Luckily for those really close to me, I have figured out that I am best left to my own devices when the biorhythms plummet underneath the floorboards and so I have pretty much kept myself to myself. This is particularly necessary with Rich, for I think that, deep down, he suffers slightly from a condition that can perhaps be defined as marital inferiority complex blended with a dash of paranoia.
So, say that I explode over something as mundane as a non-working printer like so: ‘It’s broken, this piece of crap is broken! Of course it breaks down when I most need it, *insert earth-shattering expletive here*’. Rich hears: ‘You moron, why did you buy this piece of crap ten years ago? Why not one of those £ 600, library printers?! I bet it wouldn't be broken right now, would it!’.
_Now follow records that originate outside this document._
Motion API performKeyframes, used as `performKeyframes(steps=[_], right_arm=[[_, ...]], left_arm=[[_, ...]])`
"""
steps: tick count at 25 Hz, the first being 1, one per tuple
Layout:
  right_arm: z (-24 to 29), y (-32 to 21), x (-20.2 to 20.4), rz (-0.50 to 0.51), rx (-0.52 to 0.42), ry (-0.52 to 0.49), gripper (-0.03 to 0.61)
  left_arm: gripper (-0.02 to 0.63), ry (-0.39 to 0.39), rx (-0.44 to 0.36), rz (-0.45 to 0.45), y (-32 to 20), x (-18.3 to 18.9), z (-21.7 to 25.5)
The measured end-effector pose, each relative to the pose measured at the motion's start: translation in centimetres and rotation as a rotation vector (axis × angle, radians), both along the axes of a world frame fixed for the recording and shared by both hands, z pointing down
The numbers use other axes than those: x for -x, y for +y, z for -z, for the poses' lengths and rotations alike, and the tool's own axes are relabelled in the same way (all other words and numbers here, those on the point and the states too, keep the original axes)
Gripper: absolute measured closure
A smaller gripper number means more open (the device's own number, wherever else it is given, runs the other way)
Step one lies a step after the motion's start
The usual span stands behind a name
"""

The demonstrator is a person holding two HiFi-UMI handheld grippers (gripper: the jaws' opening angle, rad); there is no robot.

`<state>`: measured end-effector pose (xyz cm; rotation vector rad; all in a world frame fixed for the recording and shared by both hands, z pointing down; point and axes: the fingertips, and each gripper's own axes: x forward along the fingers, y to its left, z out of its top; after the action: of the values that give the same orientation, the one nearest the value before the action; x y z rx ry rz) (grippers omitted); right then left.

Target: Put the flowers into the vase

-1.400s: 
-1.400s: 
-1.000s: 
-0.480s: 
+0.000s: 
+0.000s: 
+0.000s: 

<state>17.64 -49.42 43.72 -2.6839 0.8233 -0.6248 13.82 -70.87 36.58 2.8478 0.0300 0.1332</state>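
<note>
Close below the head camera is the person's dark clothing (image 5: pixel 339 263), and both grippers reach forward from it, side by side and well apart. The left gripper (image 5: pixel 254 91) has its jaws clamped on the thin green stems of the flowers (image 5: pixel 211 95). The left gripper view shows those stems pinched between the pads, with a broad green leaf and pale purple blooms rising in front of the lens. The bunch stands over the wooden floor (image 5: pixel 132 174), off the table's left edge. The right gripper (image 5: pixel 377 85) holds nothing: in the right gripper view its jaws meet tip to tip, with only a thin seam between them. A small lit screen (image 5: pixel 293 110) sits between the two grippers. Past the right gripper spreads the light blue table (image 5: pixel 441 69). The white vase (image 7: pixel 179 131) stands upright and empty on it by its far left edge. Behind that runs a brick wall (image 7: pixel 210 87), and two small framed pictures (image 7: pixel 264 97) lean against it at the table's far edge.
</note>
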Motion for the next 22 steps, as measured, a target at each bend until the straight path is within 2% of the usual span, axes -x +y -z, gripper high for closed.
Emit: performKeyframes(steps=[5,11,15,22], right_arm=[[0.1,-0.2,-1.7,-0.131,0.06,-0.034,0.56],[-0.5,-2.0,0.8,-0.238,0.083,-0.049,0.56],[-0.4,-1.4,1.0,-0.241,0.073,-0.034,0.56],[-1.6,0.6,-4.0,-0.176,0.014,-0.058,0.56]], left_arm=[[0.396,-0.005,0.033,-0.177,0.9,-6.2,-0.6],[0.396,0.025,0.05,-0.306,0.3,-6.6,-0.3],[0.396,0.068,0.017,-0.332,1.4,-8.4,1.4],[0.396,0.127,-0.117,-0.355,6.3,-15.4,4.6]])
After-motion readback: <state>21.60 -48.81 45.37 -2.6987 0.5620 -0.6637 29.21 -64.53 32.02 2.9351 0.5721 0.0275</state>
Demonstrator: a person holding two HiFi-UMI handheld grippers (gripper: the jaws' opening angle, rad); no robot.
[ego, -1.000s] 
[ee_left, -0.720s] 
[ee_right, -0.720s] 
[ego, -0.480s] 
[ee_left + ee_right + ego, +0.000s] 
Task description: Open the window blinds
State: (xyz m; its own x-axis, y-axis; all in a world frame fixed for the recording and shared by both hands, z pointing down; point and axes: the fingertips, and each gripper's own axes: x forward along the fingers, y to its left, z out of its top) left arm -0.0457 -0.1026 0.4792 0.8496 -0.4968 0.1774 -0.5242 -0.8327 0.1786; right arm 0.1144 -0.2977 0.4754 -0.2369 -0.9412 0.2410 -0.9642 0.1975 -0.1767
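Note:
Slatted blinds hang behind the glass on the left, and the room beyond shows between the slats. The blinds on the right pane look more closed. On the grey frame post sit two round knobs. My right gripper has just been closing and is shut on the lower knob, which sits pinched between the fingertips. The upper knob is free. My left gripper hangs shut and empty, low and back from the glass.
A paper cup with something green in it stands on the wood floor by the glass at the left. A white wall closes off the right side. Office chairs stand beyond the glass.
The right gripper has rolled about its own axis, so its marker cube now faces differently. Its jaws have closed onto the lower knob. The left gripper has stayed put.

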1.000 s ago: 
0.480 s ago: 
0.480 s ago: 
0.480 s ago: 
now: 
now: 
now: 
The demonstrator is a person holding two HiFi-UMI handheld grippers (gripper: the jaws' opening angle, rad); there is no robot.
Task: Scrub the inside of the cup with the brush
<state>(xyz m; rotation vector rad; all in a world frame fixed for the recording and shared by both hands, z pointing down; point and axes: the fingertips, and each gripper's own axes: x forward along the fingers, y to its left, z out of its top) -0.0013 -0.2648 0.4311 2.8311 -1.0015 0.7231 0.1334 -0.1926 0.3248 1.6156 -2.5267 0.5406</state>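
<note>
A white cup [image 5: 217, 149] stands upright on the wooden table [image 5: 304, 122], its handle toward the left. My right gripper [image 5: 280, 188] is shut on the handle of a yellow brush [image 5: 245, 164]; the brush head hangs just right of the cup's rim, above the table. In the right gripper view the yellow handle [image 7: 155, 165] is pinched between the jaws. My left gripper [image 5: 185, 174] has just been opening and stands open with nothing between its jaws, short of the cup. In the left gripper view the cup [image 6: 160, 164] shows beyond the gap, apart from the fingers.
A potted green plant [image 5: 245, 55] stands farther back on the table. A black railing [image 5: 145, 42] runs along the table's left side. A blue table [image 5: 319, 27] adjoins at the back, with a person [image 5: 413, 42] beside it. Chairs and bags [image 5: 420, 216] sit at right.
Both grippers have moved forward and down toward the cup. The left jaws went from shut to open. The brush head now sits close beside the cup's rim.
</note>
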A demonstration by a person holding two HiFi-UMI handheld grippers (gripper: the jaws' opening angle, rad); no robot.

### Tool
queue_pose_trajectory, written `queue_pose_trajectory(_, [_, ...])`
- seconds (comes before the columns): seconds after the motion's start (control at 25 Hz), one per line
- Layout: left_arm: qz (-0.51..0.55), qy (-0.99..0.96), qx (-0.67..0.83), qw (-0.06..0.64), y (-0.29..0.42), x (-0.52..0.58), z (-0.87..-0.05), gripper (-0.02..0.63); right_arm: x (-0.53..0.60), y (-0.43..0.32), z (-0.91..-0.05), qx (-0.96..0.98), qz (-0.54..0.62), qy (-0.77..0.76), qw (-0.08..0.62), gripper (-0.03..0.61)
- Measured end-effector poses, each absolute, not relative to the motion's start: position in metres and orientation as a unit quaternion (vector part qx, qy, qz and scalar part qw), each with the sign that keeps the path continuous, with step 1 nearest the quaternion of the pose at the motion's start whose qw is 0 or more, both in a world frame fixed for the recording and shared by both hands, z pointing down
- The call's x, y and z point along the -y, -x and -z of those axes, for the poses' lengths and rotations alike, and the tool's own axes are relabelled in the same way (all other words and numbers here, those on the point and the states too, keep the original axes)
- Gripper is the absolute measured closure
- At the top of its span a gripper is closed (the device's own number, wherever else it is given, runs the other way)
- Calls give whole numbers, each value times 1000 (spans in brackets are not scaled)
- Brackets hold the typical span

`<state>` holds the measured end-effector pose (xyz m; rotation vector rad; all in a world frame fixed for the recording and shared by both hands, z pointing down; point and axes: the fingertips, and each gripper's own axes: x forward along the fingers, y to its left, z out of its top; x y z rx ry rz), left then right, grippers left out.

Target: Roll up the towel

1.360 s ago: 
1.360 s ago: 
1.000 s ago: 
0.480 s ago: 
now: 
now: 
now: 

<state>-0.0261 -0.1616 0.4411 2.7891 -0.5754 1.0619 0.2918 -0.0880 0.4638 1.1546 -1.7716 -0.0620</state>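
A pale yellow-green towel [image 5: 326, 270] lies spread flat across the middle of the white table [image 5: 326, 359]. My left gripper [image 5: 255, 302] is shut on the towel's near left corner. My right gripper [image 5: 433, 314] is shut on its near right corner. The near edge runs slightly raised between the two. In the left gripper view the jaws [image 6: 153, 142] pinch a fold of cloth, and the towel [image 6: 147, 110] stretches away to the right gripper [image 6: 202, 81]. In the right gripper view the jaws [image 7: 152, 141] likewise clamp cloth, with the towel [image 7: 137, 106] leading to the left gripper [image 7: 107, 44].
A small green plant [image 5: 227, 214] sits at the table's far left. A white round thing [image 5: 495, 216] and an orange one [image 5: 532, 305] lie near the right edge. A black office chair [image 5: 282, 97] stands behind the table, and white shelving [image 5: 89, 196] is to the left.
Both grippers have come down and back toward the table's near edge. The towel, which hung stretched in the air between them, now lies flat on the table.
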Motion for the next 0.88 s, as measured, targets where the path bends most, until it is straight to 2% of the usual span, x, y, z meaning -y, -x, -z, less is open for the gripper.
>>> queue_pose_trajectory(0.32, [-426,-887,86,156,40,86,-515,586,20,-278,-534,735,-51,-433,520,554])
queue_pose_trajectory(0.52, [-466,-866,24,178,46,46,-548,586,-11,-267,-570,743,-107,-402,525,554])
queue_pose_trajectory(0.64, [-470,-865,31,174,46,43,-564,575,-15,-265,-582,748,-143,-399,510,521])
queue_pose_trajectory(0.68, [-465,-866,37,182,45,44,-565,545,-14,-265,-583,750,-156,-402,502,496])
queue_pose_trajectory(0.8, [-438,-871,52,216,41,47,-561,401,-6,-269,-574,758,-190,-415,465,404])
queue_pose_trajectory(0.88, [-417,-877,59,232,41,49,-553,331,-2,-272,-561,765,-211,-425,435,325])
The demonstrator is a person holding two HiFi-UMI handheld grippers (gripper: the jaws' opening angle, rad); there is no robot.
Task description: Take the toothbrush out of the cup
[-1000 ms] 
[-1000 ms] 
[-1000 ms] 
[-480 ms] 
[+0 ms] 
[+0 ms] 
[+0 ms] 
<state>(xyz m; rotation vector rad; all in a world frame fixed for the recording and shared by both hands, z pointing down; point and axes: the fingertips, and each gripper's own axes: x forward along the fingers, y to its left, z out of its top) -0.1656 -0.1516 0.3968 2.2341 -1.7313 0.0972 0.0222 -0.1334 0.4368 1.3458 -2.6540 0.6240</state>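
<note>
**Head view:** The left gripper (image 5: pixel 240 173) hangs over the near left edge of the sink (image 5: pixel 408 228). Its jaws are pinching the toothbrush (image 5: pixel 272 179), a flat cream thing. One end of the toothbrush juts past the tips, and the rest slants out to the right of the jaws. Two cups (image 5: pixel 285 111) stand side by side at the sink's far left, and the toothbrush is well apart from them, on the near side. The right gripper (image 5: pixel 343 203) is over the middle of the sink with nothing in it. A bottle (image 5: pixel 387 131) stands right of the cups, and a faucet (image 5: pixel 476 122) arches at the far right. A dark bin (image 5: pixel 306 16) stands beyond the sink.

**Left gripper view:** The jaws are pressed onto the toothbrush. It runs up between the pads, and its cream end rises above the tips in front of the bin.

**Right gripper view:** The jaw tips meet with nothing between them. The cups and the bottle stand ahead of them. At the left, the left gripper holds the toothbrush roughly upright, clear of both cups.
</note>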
Or I may say: ‘I don’t know, I have been shouting down the can for months and all I get in return is not even NO, just damn silence *insert discomfited tears here*’. Rich hears: ‘I don’t care what you think about me, you don’t matter’. I could go on and give you another twenty examples off the top of my head. Therefore, as Rich is a bit this way and I do not want to give him reasons to worry about anything, I don’t talk about anything that really matters to me, until I cannot keep the lid on any longer and then God help everyone and his uncle.
June has been a bit like this and so I am really glad that it’s gone. I am two months short of my birthday and I cannot wait for it already. Rich has started his new job and is very happy in it and if he is, then I am and all is well with the world again.